Maouinda habite à Kaweni, un quartier de la « capitale » mahoraise Mamoudzou, considéré comme le plus grand bidonville de France. Samedi 14 décembre, lui, sa femme et son bébé âgé de 8 mois n’ont pas eu le temps d’aller se réfugier à la Maison des jeunes et de la culture (MJC) comme ils l’avaient prévu, car « le cyclone est arrivé d’un seul coup ». Ils se sont cachés pendant plusieurs heures sous leur lit.
Comme les 320 000 habitants de l’archipel, Maouinda et sa famille constatent ce dimanche les dégâts causés par le cyclone Chido, le plus intense à avoir frappé le territoire ultramarin depuis plus de quatre-vingt-dix ans. Selon un bilan encore très provisoire, il aurait fait 14 morts et des centaines de blessés. Une grande partie de la population est privée d’électricité, d’eau et risque de manquer rapidement de nourriture.
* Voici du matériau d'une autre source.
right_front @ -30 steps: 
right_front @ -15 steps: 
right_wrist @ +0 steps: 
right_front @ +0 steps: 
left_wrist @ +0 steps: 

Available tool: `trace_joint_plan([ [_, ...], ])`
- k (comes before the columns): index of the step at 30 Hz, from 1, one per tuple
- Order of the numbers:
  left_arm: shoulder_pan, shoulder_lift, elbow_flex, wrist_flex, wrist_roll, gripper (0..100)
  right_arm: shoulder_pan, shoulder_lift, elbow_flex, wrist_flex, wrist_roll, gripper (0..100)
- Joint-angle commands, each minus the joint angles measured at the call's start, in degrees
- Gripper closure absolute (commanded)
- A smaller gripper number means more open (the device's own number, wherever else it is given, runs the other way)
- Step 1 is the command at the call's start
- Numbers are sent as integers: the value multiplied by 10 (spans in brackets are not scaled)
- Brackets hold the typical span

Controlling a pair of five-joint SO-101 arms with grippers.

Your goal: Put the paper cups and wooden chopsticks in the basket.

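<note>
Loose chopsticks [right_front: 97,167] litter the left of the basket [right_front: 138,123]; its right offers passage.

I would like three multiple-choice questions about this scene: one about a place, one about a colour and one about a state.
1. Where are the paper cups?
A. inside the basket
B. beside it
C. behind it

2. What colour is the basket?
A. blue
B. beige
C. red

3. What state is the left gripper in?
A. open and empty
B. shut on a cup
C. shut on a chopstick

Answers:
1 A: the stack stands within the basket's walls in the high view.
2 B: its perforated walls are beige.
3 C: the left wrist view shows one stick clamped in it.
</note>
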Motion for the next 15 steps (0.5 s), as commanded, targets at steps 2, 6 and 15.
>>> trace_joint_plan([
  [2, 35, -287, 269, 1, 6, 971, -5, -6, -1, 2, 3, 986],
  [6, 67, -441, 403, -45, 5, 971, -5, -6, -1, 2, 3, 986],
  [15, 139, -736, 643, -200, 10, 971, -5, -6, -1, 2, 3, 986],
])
L’habitant de Kaweni et ses proches réalisent leur chance d’être en vie. « Nous avons eu très peur, témoigne le Mahorais. Nous entendions les arbres chuter, les gens hurler, et les tôles qui partaient de gauche à droite. Des branches nous tombaient dessus. J’ai cru qu’on allait s’envoler avec le toit de notre maison. Mes oreilles sont encore bouchées à cause du bruit du vent (des rafales allant jusqu’à 220 km/h ont été observées, NDLR). » Les images qu’il a transférées à La Croix montrent que seuls les murs bleus de sa maison restent intacts.
Paysage apocalyptique
Tout a presque été emporté dans son quartier. Comme toutes les routes et les rues sont bouchées par les dégâts, Maouinda se déplace à pied pour vérifier que ses voisins vont bien. Avec du renfort, il a réussi à sortir un enfant coincé sous les tôles et l’a amené à pied à la caserne des pompiers, à un kilomètre plus loin. « Ils ne peuvent plus se déplacer, et on n’arrive pas à les joindre. Le réseau téléphonique est coupé, ça ne sonne même pas », explique-t-il.